Farbod: We're gonna go from one of the most abundant molecules in our planet, which is hydrogen to one of the most abundant scrap metals, which is aluminum, right? Now when you think of the soda cans you drink, they're very insignificant. They're lightweight, you throw them away, you don't think twice about them. But aluminum is actually a very special metal. It's quite resistant to corrosion and the environment around it, which is why it's so great to be used in an application like putting soda in it. But what's interesting is that what's protecting it from the environment is this oxide layer. Now, as the name implies, oxide layer is made of oxygen. So, it's the oxygen that's really making it really nice. And sorry, my cat is interrupting. She's trying to make an appearance. But it's the oxygen that's making it this super material. But if you were to take away that oxide layer, that oxygen that's protecting it, it becomes very reactive with water. Now, what is the outcome of that reaction? Drum roll, please. Hydrogen gas and heat. So, hydrogen is exactly what we're going for, right? But the barrier here is how do we make that oxide layer go away? And that's what these MIT engineers wanted to crack.
Daniel: No, and I, you know, you hit the nail on the head here, right? Very abundant recycled aluminum material from soda cans is actually what they use in the solution. So, you're not just using this as a metaphor, right? They actually use aluminum from soda cans, they actually use seawater. And like you said, there's a little, uh, extra interesting twist here. I would say there's two little extra interesting twists. One of them meaning like, can we scrub this aluminum, make it in its pure form so that it reacts really, really well with the seawater to produce hydrogen. And then just like, you know, any reaction or any person trying to get their work done, you might be going a little slow, you might be a little laggy, but you can speed it up with some caffeine. And that's exactly what they did here. They put caffeine from the form of coffee grounds in this reaction. I forget the actual enzyme. I think its imidazole is the name of the enzyme, but…
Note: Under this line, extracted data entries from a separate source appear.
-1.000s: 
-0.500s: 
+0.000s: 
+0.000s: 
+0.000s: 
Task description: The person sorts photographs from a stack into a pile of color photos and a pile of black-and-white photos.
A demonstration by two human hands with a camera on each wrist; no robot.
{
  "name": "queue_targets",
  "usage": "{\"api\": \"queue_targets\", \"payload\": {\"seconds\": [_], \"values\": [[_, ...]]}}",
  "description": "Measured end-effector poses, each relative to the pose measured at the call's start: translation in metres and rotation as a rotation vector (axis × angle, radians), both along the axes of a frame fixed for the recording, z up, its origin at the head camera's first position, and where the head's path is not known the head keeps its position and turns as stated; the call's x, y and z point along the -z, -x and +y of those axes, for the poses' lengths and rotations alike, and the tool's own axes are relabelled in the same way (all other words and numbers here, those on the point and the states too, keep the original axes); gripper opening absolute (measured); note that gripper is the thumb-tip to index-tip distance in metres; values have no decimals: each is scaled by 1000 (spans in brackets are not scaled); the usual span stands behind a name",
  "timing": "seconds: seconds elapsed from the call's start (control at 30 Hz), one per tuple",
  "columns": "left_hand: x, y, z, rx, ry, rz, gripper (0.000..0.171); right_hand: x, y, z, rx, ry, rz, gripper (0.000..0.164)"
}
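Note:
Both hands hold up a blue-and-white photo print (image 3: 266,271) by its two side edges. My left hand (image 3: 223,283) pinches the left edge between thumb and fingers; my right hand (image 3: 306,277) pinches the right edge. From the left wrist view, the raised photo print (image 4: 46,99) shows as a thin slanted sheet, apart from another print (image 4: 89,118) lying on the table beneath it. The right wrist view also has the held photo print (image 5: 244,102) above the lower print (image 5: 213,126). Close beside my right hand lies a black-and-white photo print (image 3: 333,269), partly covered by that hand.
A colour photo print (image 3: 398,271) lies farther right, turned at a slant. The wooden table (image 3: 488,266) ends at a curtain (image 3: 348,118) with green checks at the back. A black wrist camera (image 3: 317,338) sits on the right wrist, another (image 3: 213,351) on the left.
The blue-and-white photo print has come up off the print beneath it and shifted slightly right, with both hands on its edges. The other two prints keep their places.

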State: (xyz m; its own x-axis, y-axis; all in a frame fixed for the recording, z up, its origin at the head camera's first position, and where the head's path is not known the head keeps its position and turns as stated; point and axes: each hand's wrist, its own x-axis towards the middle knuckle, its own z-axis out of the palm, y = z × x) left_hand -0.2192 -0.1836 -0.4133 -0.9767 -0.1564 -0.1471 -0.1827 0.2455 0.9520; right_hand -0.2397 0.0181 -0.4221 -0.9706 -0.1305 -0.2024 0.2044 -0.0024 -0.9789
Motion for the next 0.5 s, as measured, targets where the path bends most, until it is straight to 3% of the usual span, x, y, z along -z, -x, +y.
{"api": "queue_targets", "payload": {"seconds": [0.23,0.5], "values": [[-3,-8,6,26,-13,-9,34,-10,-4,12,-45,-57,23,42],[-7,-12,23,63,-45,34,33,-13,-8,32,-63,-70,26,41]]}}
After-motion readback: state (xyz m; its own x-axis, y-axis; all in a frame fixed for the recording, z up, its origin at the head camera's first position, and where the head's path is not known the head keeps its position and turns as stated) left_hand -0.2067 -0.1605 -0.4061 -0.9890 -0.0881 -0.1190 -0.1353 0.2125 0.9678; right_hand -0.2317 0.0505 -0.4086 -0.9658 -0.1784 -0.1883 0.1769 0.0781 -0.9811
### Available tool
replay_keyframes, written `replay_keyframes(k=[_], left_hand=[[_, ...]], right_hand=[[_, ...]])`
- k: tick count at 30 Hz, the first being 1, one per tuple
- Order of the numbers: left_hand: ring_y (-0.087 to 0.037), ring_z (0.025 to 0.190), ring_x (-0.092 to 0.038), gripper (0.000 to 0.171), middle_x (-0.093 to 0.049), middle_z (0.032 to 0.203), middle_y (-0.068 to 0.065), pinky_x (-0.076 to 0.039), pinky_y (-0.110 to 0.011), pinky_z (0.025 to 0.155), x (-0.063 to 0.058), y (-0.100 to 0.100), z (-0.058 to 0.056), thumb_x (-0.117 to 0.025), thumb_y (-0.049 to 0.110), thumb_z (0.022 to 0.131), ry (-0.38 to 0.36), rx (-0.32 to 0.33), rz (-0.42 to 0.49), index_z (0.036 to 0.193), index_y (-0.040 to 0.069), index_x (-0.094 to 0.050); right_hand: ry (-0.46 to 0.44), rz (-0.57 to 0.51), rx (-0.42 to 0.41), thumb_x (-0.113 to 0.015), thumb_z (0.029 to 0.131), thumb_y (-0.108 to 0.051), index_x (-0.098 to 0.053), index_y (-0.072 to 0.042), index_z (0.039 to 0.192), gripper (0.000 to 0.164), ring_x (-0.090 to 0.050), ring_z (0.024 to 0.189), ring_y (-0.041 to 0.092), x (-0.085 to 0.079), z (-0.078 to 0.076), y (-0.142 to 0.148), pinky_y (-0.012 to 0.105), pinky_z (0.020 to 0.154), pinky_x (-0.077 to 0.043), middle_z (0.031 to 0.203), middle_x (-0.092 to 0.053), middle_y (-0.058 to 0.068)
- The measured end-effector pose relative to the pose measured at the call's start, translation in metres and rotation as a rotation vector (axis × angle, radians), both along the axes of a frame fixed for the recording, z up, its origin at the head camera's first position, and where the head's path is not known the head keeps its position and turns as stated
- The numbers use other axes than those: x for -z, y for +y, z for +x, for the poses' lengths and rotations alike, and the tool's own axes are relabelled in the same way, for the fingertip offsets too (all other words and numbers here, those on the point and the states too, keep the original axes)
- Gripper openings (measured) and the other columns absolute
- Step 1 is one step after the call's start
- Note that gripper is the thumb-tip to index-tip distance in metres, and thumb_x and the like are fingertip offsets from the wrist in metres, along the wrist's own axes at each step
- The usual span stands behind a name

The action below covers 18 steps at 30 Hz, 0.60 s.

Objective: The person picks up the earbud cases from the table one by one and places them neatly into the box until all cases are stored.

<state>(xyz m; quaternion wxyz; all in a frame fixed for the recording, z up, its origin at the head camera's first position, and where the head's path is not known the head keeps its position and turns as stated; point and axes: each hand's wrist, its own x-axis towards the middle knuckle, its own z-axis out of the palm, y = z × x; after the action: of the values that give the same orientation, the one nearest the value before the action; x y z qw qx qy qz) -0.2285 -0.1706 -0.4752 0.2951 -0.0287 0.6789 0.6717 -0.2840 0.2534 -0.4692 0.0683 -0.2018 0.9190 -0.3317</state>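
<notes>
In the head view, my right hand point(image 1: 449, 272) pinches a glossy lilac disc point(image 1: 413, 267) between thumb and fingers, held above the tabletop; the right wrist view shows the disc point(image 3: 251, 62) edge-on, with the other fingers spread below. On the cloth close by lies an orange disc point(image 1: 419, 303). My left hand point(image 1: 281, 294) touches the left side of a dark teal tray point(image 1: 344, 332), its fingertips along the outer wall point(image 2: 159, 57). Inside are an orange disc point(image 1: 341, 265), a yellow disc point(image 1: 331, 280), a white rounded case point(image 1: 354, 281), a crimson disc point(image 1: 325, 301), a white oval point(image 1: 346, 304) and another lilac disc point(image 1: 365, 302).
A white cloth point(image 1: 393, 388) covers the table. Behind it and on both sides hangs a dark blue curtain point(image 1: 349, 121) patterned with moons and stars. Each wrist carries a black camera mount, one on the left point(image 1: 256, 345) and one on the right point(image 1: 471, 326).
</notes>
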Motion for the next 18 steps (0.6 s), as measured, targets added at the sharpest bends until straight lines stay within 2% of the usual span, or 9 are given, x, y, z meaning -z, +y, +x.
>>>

Farbod: Yeah, that's the active ingredient in caffeine. So, and it's funny how they…
Daniel: They take coffee grounds, they take soda cans, they take seawater. And again, another secret ingredient. I don't wanna spoil it yet, but they take these four things, three of them of which I think I could walk around and find them all in like 30 minutes. They mix all these together and they can, in some way get like speedy, cheap hydrogen production, which addresses a lot of the concerns we were just talking about with hydrogen production being inefficient, very expensive, not using materials that are common, et cetera.
Farbod: Well, what's crazy is just how bizarre this discovery is. So, like, it started off with, with the understanding that this reaction can happen with aluminum. So, then the next question was, how do we effectively scrape this oxide layer off, right? They did a little bit of research. They found this like really rare alloy called gallium indium that if you just mix it with the metal, it does, achieve that effect. You scrape the oxide layer off allowing the reaction to happen. So, they bridge that gap, but then they noticed that there's two things that are fundamentally wrong with that process. The first one being that that alloy they're using is very rare and therefore very expensive. And if this thing is ever gonna scale and beat the issues that already exist with the hydrogen fuel, they need to recover it somehow. Now, the benefit of, I guess, reaching that problem and having a relatively good understanding of chemistry is that you can use ions, which are charged particles, to act as magnets to these alloy particles and then extract them back. So now the question is, how do you get a cheap ionized solution or material that you can mix with this. So, what do they do? They go out and grab some seawater like literally they were like we took bottles and we just went into the closest Sea, I guess where is the closest MIT the body of water?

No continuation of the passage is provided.